### Task description:
Please transcribe the data that follows exactly, from its first line through the line that contains "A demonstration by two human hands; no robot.".

[Start of Attachment]

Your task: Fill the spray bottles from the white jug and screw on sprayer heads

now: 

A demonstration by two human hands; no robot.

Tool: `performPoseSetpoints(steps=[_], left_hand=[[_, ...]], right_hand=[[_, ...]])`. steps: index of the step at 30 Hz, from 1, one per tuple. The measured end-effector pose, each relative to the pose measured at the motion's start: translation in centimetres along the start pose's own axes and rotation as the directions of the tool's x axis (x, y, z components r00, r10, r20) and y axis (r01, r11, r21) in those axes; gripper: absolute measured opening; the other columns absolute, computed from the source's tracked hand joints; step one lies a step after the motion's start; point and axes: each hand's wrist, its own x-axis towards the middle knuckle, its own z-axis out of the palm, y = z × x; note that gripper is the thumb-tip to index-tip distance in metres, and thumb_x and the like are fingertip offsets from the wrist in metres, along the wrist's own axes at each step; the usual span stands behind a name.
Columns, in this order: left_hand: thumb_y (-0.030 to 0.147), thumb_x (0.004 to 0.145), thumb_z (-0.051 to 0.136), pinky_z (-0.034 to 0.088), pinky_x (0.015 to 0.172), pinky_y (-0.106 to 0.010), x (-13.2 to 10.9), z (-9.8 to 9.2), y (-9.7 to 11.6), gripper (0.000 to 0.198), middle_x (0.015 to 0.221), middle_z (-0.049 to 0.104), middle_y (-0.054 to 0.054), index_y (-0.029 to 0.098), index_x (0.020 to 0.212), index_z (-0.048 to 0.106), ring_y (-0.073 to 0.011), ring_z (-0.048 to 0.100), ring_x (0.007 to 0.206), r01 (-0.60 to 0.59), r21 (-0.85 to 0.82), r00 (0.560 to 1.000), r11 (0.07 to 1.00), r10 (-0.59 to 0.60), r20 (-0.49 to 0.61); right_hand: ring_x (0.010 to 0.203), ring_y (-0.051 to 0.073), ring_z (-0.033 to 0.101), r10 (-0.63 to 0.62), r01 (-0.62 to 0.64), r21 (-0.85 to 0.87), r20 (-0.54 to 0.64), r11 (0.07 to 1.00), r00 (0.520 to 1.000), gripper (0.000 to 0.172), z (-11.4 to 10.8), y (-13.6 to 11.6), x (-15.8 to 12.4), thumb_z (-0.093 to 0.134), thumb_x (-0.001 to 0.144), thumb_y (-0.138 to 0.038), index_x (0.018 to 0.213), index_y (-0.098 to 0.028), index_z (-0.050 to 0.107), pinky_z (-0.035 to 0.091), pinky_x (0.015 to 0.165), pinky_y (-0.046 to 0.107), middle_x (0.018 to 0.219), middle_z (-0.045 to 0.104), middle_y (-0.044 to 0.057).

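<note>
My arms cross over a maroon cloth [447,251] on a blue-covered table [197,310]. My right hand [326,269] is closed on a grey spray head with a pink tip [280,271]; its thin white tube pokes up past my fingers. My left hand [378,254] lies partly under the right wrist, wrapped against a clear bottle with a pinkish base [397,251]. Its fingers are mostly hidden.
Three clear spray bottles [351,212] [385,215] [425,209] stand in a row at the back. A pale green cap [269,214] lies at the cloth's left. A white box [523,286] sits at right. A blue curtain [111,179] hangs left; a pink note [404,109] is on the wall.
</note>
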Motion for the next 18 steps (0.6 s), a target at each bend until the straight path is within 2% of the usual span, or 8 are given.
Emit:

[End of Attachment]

### Response area:
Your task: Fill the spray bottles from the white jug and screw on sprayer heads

now: 

A demonstration by two human hands; no robot.

No other output was requested.